The French auto routes are wide open and with few people on them. But they're mostly pay roads, so going through France cost as much in toll as it does in gas.

But now, the less fun problems started when the car broke down in Hamburg, Germany at 3AM in the night. The clutch on the rented Ford Mondeo decided to function less and less and eventually the car just wouldn't move. And we were in some dead neighborhood next to the harbor. Our first thought was then to find a hotel and spend the night and deal with it in the morning. But a taxi driver, after checking with his office, informed us that there were no available hotel rooms to find.
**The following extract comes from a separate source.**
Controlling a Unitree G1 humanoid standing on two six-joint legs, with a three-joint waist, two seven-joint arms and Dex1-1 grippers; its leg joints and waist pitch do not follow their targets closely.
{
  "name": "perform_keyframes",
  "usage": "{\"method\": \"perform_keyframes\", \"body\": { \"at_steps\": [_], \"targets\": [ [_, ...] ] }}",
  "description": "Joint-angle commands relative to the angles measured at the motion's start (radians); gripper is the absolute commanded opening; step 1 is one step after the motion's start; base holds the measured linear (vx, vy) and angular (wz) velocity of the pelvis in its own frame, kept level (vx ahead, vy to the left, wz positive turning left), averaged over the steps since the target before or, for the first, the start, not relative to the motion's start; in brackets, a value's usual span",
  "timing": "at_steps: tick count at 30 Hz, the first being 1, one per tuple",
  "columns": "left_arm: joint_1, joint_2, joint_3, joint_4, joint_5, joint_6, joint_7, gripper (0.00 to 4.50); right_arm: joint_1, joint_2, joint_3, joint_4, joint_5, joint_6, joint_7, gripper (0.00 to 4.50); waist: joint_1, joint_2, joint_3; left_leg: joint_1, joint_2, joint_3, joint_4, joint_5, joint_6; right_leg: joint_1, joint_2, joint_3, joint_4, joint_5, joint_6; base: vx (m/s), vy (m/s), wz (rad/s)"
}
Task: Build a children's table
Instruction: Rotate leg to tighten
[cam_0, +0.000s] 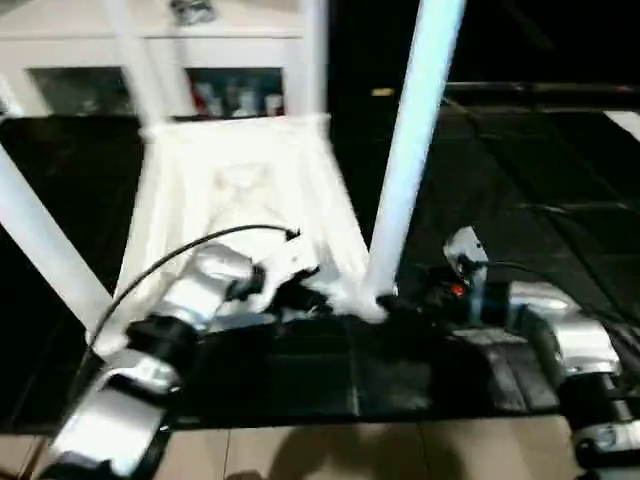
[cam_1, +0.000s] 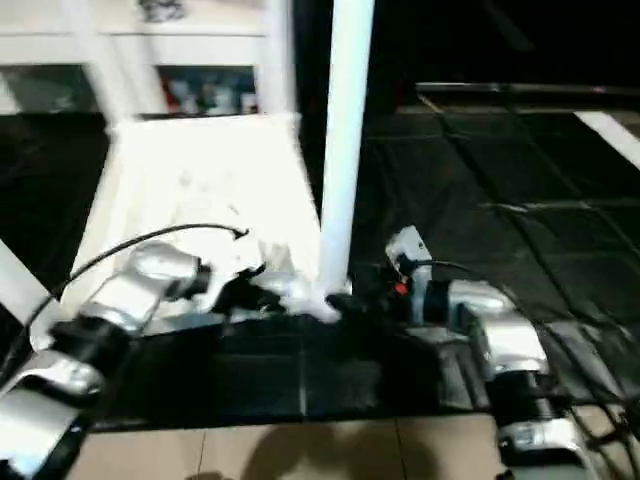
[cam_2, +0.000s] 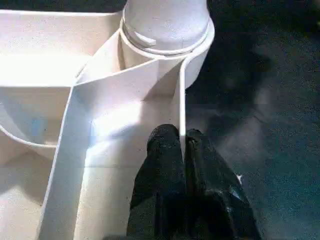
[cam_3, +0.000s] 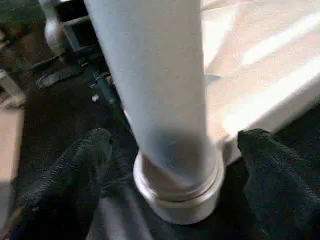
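One white table top (cam_0: 240, 190) lies upside down on the dark floor mats (cam_0: 520, 180), ribbed underside up. Four white legs stand in its corner sockets; the near-right leg (cam_0: 415, 140) rises tallest. The left gripper (cam_2: 182, 150) pinches the top's thin rim wall beside that socket. The right gripper (cam_3: 170, 160) is spread wide, one finger either side of the leg's base, not touching it.

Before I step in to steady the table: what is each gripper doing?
Left gripper: shut on the table top's side wall.
Right gripper: open, a finger on each side of the leg, not clamping.
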Motion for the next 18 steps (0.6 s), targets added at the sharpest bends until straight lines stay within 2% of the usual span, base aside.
{"method": "perform_keyframes", "body": {
  "at_steps": [1, 4, 8, 9, 11, 13, 17, 18],
  "targets": [
    [-0.014, -0.008, -0.031, -0.036, -0.016, -0.034, -0.075, 0.00, -0.021, -0.016, 0.016, 0.005, 0.002, -0.020, 0.056, 4.37, -0.004, -0.008, -0.072, 0.002, 0.032, 0.000, -0.055, -0.106, 0.094, 0.061, -0.072, 0.055, -0.065, -0.142, -0.216, 0.000, 0.000, 0.00],
    [-0.027, 0.009, -0.055, -0.012, 0.000, -0.085, -0.121, 0.00, -0.048, -0.022, 0.044, 0.039, -0.005, -0.076, 0.134, 4.37, 0.003, -0.008, -0.071, 0.002, 0.032, 0.000, -0.055, -0.121, 0.090, 0.061, -0.075, 0.055, -0.067, -0.157, -0.216, 0.000, 0.000, 0.00],
    [-0.040, 0.018, -0.074, 0.010, 0.013, -0.124, -0.147, 0.00, -0.073, -0.022, 0.077, 0.065, -0.010, -0.076, 0.189, 4.37, 0.005, -0.009, -0.071, 0.002, 0.031, -0.001, -0.056, -0.125, 0.081, 0.062, -0.075, 0.055, -0.068, -0.176, -0.210, 0.000, 0.000, 0.00],
    [-0.042, 0.019, -0.077, 0.013, 0.016, -0.130, -0.149, 0.00, -0.078, -0.021, 0.082, 0.071, -0.013, -0.079, 0.196, 4.11, 0.007, -0.009, -0.071, 0.002, 0.031, 0.000, -0.055, -0.128, 0.079, 0.062, -0.075, 0.055, -0.068, -0.184, -0.207, 0.000, 0.000, 0.00],
    [-0.048, 0.022, -0.085, 0.023, 0.021, -0.150, -0.163, 0.00, -0.094, -0.017, 0.104, 0.098, -0.022, -0.089, 0.217, 4.11, 0.007, -0.009, -0.071, 0.001, 0.030, -0.001, -0.055, -0.128, 0.077, 0.062, -0.075, 0.055, -0.069, -0.193, -0.203, 0.000, 0.000, 0.00],
    [-0.051, 0.023, -0.089, 0.031, 0.023, -0.163, -0.172, 0.00, -0.107, -0.014, 0.117, 0.125, -0.032, -0.099, 0.235, 3.78, 0.007, -0.009, -0.072, 0.002, 0.032, -0.002, -0.056, -0.131, 0.071, 0.062, -0.075, 0.055, -0.068, -0.194, -0.206, 0.000, 0.000, 0.00],
    [-0.059, 0.025, -0.090, 0.052, 0.022, -0.181, -0.179, 0.00, -0.126, -0.006, 0.130, 0.161, -0.033, -0.110, 0.260, 3.65, 0.009, -0.008, -0.074, 0.001, 0.032, -0.001, -0.054, -0.123, 0.074, 0.063, -0.075, 0.055, -0.065, -0.174, -0.212, 0.000, 0.000, 0.00],
    [-0.062, 0.026, -0.092, 0.059, 0.023, -0.187, -0.180, 0.00, -0.134, -0.003, 0.132, 0.173, -0.031, -0.113, 0.266, 3.41, 0.009, -0.008, -0.075, 0.001, 0.032, -0.002, -0.054, -0.115, 0.077, 0.064, -0.075, 0.055, -0.062, -0.157, -0.216, 0.000, 0.000, 0.00]
  ]
}}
Then we realized that there was an emergency number for Budget in France, to call if one has trouble with the car. I called it, and they informed me they'd send a mechanic from Ford within an hour, to fix the car. Which sounded great, and I started fantasizing about a helicopter landing with a new clutch. But, not exactly. 1.5 hours later a tow truck showed up, with a driver who only spoke German, and who's instructions were to take the car away. Which would sort of leave us with a lot of luggage, a sleeping kid, and two cats, in the rain on a sidewalk in Hamburg in the middle of the night. Further calls to Budget, and promises to find a solution for us, weren't very productive. I had to stand and discuss things with the tow truck driver while waiting for them to call back. My German surprisingly seemed to be sufficient to get by. Eventually we decided on letting the guy take the car away, taking a cab to the airport, and waiting for the Budget office there to open in the morning. Which we did. So, after a few hours of drinking coffee in the airport, still another string of obstacles as the German and French Budget guys couldn't quite agree on what to do. Ultimately we got the German guy persuaded to just give us another car, big enough for our stuff, and forget about what the French guys wanted to do, which would have taken longer. And off we went again. Ended up taking about 30 hours to get here.
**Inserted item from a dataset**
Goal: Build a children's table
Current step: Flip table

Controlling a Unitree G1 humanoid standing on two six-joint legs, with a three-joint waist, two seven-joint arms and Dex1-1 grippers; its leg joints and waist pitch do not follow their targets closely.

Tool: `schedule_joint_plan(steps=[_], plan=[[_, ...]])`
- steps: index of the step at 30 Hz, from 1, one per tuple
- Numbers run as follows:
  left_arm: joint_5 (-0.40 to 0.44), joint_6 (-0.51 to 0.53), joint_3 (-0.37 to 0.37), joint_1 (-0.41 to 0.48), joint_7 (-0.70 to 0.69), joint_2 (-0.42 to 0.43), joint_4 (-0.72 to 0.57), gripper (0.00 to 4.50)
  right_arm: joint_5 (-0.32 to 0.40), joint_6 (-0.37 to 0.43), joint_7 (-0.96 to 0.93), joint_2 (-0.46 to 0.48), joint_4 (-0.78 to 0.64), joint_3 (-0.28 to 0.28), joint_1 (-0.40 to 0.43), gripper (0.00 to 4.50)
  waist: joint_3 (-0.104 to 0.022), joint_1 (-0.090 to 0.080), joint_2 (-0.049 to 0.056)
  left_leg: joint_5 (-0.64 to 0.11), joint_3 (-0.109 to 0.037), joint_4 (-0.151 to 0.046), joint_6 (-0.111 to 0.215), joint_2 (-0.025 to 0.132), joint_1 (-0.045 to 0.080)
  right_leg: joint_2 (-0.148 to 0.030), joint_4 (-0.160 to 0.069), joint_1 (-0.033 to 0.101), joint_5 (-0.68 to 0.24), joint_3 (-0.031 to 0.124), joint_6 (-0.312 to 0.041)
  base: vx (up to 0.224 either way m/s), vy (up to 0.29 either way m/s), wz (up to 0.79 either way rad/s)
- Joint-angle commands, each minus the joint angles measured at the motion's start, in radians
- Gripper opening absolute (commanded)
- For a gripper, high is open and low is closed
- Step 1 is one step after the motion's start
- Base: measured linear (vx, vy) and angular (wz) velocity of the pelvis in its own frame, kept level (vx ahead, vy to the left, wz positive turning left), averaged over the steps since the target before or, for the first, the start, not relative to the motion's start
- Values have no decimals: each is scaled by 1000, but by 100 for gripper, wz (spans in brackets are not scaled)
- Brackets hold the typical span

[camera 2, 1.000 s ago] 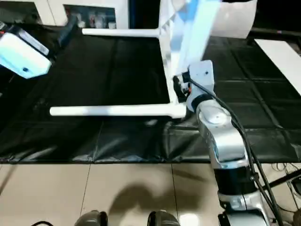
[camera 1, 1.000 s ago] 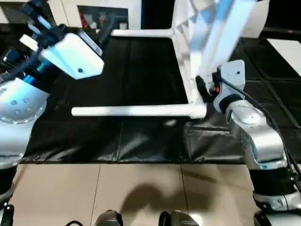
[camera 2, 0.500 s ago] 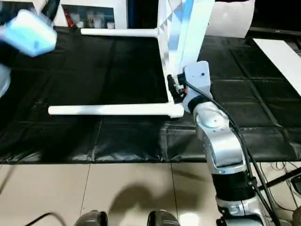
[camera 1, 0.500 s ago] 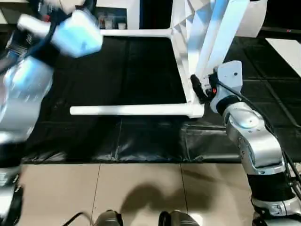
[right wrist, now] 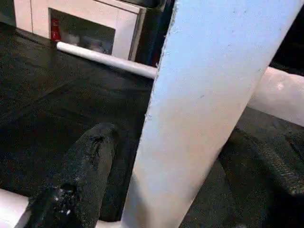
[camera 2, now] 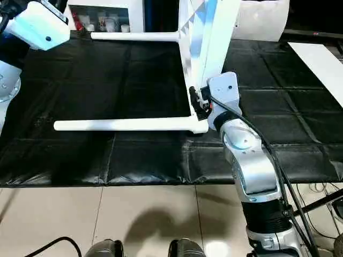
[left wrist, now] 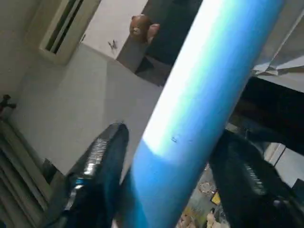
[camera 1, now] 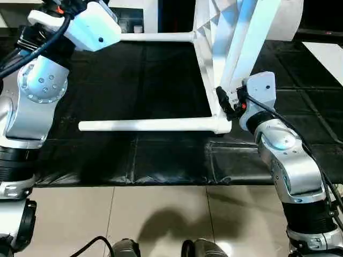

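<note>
Left wrist view has a leg (left wrist: 204, 90) running lengthwise through the left gripper (left wrist: 171, 142), whose jaws stand apart on either side of it and not yet clamped (which leg this is I cannot tell). That arm is raised at the far left. The top (camera 1: 214, 32) stands on edge at centre right, ribbed underside facing left, leaning a little to the right. Two fitted legs point left from its lower corners, long axes level over the black mat (camera 1: 150, 80): near leg (camera 1: 144, 125) and far leg (camera 1: 155, 36). At the near lower corner, the right gripper (camera 1: 224, 101) straddles the top's edge, jaws apart with the pads seemingly just clear. Any further leg would likely have to lie left-to-right, thick end toward the upper sockets, and the left arm is the one placed for that
</note>
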Motion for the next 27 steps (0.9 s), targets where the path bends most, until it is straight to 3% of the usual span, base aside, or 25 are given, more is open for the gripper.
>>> schedule_joint_plan(steps=[1, 10, 20, 23, 27], plan=[[-9, -3, 6, -17, -7, -4, 0, 261, -8, -13, 12, 5, -21, 4, 6, 363, -74, 5, 21, -110, -23, -67, -24, 50, 17, -81, -60, 63, -49, 65, -197, 0, 0, 0], [-27, 12, 8, -10, -36, -14, -27, 226, -22, -39, 17, 7, 5, 2, 4, 363, -73, 6, 24, -116, -23, -67, -24, 50, 16, -84, -63, 63, -64, 66, -198, 0, 0, 0], [-60, 37, 26, -22, -69, -31, -34, 218, -41, -135, 3, 30, 144, -12, -59, 363, -74, 9, 26, -102, -21, -67, -13, 51, 15, -83, -61, 62, -57, 65, -207, 0, 0, 0], [-85, 53, 37, -30, -86, -47, -45, 218, -61, -220, -13, 40, 271, -20, -114, 363, -77, 10, 26, -105, -19, -64, -13, 48, 15, -86, -63, 62, -68, 65, -219, 0, 0, 0], [-91, 61, 40, -40, -92, -55, -37, 218, -63, -255, -14, 45, 327, -30, -145, 330, -78, 16, 27, -89, -17, -63, -4, 49, 15, -83, -59, 63, -46, 65, -220, 0, 0, 0]])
So, after a long sleep, a shower, breakfast at my moms, and being plugged into her DSL connection, things are cool. Of course we need to go back in a couple of days, but we'll probably be better prepared.

There's something nice about tracking the road over land from our new home in Toulouse back to our roots and our home till 20 years ago in Copenhagen. It gives a more tangible sense of where things actually are, compared with jumping around in planes.